**Work instruction:** Reproduce the lines below exactly, starting at the one containing "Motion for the" and stopping at the final line.

**Given material:**
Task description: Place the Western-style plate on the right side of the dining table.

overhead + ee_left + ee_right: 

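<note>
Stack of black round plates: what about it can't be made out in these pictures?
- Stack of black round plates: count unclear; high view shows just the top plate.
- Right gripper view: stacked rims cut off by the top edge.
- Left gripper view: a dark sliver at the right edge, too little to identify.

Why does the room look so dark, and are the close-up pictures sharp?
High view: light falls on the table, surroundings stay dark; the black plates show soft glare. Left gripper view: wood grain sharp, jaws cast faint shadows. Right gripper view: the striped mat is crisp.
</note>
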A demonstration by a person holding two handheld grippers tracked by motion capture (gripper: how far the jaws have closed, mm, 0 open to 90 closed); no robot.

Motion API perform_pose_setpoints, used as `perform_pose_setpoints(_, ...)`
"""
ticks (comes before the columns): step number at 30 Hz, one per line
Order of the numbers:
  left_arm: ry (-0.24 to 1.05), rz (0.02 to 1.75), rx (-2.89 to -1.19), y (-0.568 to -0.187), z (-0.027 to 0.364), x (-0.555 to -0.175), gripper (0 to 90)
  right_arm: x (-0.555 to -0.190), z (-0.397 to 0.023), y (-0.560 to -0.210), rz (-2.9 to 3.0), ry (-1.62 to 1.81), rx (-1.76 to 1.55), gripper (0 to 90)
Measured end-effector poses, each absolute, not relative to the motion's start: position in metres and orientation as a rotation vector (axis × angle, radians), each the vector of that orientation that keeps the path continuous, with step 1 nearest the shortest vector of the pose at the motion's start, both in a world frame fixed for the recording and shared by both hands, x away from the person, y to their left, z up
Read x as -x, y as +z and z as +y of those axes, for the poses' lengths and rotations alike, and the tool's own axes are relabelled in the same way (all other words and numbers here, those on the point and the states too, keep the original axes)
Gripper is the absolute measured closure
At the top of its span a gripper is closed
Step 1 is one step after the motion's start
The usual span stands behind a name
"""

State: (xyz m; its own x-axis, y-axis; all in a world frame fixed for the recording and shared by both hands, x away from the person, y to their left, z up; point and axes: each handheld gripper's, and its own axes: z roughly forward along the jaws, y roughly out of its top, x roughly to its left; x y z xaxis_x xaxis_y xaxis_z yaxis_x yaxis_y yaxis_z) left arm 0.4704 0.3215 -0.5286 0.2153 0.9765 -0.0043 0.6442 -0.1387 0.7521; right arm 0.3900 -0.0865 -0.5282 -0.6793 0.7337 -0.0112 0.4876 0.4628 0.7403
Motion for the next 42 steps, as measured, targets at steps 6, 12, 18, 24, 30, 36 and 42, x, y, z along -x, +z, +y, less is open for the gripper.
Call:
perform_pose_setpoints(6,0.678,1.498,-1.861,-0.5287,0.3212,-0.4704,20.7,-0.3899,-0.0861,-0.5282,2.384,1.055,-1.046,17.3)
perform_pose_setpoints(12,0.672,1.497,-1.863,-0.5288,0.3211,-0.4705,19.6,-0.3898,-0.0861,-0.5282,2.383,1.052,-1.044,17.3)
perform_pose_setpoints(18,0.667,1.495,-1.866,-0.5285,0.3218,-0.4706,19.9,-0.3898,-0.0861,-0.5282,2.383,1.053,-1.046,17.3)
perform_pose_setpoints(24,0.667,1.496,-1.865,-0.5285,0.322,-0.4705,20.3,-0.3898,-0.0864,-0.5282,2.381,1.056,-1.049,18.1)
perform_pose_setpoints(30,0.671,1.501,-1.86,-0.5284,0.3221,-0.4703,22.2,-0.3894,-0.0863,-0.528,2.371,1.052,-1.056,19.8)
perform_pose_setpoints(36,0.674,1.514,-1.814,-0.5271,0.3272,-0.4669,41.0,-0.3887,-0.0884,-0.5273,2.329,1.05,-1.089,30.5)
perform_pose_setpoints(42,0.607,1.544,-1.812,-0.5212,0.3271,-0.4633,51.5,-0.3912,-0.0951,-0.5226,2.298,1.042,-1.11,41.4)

**Solution below:**
Motion for the next 42 steps, as measured, targets at steps 6, 12, 18, 24, 30, 36 and 42, x, y, z along -x, +z, +y, less is open for the gripper.
Call:
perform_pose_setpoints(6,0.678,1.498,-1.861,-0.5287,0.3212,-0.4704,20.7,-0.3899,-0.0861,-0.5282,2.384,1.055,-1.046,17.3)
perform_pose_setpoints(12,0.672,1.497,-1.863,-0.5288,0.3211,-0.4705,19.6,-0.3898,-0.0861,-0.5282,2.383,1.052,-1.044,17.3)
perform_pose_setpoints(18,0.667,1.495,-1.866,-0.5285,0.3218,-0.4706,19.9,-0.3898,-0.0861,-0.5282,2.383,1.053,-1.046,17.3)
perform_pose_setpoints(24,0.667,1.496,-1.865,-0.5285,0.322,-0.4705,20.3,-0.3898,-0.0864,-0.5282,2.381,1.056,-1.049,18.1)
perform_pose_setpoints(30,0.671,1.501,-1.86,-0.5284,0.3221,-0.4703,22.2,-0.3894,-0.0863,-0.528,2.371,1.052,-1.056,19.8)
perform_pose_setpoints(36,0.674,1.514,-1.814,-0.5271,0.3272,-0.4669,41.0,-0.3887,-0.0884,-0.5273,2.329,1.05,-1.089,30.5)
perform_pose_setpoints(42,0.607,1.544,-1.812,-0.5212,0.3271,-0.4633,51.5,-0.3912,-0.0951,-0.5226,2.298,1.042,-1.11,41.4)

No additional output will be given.